When the boys don't sleep, my anxiety skyrockets. I have things to do while they nap. I have a work from home job. I clean. I cook. I attempt to maintain our household. Asher is nearing 5 years old and he doesn't nap often, but he still plays in his room quietly for at least an hour. About once every two week, he naps. He wakes up like an ugly bear, but he does nap.
Jacob is 2. He needs to nap. He is inconsolable at night if he doesn't. He takes forever to fall asleep. He needs to be rocked a certain way, and have a certain blankie, and likes music. And no socks.
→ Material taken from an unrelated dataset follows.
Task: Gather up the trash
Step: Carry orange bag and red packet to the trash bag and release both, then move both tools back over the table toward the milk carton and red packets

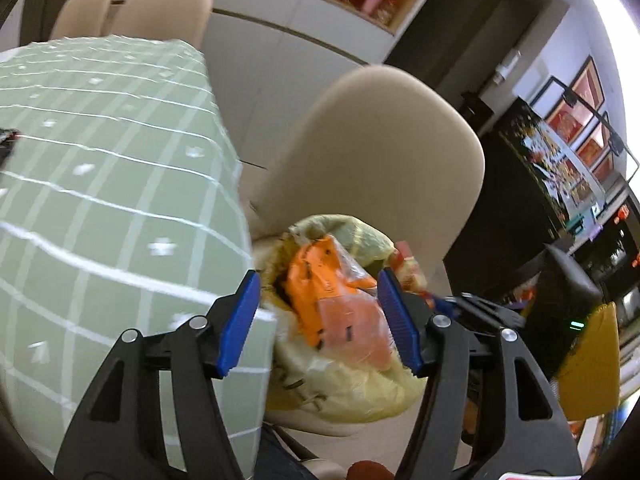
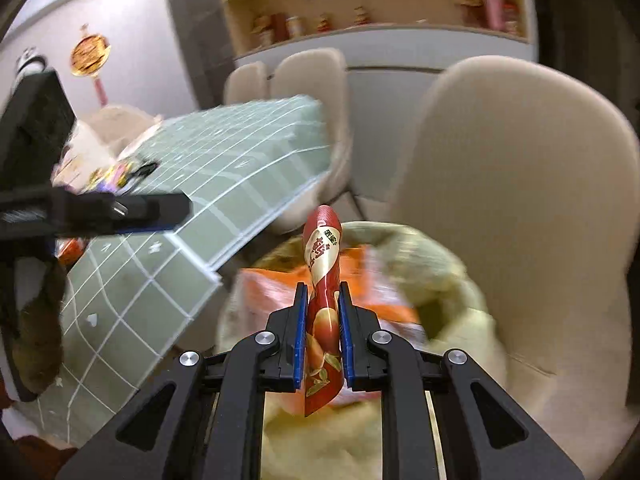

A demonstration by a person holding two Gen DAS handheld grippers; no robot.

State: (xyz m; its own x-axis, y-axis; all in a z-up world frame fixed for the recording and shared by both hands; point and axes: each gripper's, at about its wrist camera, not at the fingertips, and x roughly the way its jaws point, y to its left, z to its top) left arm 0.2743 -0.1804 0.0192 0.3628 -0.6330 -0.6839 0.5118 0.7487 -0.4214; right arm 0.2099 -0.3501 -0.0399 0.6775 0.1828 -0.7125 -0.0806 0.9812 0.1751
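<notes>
Red foil, pinched flat between my right claw's [image 2: 323, 332] blue pads: that is a long red snack wrapper with fruit printed on it [image 2: 323, 280], standing up out of the jaws, its top leaning forward over the bag. Just beyond and below that claw sits the pale yellow plastic trash bag [image 2: 440, 280] on the seat of a beige padded chair [image 2: 520, 168], its mouth open, with a crumpled orange plastic packet [image 2: 276, 288] already lying inside.

My left claw [image 1: 318, 320] stands fairly wide with nothing between its pads; through the gap I look straight onto the same orange packet [image 1: 340, 312] and the yellow bag [image 1: 340, 388] underneath. To its left runs the edge of the table under a sage-green checked cloth [image 1: 100, 200].

The step in hand, as I judge it, is dropping the red wrapper into the bag. To do it well I would carry the right claw on until the wrapper's lower end hangs inside the rim, not over the table corner that sits close on the left. A light foil strip may cling to a pad or flutter sideways, so I would let go low and only once it is over the opening. The left claw could take the near rim and hold the mouth open. More litter seems to lie on the far table end, though it is too blurred to name.
</notes>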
When he doesn't nap, our lives are dramatically different.
I often wonder how one small thing has such a large impact on such a large part of our day, but it does. When Jacob is supposed to be sleeping and he is not, my mind spins. I think of the whining. The grocery store trip that will be catastrophic. The inability to find a snack that will satisfy him, since he is really tired, not hungry. The demands of a two year old that will be magnified by exhaustion. I start to brace myself for hours of patience.
And then. Then the whining stops. The monitor is quiet. The other monitor is quiet.
Simultaneous naps have been achieved. It is like a lunar landing, this rare occurrence. I tiptoe around trying not to jinx it. What to do? Shower in peace? Clean the kitchen? Work for a while? Have some tea and finish the next chapter in my book? Mostly, just relish in the quiet. For 11 whole minutes. The longest, quietest 11 minutes of the day.